_EXERCISE INSTRUCTIONS_
Give the count of lines in the entries that include "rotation", and write nothing besides it.

_RECORDS_
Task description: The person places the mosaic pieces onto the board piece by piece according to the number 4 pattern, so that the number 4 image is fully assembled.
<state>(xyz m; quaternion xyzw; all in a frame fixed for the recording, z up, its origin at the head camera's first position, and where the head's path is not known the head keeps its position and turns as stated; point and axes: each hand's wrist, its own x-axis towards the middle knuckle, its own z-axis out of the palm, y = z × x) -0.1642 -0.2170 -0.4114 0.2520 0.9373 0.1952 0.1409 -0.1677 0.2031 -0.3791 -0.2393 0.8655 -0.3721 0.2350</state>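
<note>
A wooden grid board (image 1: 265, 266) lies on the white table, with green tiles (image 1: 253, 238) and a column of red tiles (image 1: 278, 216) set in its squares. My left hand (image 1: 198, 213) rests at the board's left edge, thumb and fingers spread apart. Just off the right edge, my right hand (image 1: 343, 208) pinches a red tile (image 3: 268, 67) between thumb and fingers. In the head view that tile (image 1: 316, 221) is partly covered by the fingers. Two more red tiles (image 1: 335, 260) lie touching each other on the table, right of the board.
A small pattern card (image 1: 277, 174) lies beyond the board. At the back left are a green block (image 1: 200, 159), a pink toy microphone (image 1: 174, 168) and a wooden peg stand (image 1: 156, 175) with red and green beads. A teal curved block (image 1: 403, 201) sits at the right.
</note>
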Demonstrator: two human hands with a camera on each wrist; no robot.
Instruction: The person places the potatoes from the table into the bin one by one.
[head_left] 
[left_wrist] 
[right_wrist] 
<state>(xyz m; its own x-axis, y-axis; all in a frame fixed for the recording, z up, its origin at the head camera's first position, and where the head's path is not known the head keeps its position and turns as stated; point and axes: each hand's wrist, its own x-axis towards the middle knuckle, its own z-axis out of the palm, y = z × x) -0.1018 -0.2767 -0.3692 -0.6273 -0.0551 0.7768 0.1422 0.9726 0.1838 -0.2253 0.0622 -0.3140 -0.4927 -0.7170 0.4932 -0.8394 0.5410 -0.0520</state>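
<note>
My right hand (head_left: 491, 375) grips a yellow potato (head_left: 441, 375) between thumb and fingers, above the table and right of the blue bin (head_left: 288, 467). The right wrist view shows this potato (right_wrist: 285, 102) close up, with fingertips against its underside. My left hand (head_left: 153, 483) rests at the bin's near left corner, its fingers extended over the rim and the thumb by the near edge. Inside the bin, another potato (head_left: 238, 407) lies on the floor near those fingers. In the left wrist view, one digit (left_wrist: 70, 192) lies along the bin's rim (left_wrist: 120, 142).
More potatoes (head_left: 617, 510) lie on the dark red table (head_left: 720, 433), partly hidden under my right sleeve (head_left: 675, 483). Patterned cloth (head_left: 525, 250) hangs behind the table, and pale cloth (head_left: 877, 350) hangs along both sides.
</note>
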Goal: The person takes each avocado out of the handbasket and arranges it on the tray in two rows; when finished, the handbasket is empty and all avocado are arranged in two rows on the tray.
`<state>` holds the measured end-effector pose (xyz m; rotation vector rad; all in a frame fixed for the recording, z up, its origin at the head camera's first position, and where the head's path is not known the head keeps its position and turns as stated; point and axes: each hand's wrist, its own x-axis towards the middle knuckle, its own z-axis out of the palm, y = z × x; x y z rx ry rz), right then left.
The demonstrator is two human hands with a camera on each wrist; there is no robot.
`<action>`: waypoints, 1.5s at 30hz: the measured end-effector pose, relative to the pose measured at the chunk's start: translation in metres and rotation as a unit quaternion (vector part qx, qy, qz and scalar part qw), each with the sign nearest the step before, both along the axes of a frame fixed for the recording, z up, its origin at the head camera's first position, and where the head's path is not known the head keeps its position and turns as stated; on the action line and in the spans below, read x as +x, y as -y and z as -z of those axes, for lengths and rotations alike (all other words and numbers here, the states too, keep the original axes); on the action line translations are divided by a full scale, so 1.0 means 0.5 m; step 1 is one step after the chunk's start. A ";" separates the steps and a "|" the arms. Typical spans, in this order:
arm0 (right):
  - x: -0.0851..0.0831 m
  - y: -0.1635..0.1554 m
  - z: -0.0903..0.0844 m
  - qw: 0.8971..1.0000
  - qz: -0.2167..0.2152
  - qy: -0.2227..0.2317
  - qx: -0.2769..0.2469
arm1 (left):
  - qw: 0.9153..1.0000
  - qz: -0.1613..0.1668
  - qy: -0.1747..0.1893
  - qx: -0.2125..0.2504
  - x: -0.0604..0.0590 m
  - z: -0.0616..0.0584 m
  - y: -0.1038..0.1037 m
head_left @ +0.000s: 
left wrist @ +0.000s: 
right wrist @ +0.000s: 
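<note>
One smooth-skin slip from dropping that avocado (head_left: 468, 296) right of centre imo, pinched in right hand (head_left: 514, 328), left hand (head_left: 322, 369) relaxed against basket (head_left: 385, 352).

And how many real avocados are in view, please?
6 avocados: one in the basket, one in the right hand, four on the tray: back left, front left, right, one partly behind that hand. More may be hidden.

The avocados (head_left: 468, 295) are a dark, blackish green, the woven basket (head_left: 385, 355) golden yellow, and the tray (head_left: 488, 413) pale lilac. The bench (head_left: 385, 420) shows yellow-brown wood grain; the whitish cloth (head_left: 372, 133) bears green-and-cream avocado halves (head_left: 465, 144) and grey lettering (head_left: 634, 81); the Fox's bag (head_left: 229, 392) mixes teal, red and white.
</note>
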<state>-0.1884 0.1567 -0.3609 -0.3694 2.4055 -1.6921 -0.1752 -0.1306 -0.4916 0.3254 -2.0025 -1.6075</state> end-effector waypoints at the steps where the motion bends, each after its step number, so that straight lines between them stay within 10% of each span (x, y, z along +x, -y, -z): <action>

_TASK RESULT_
2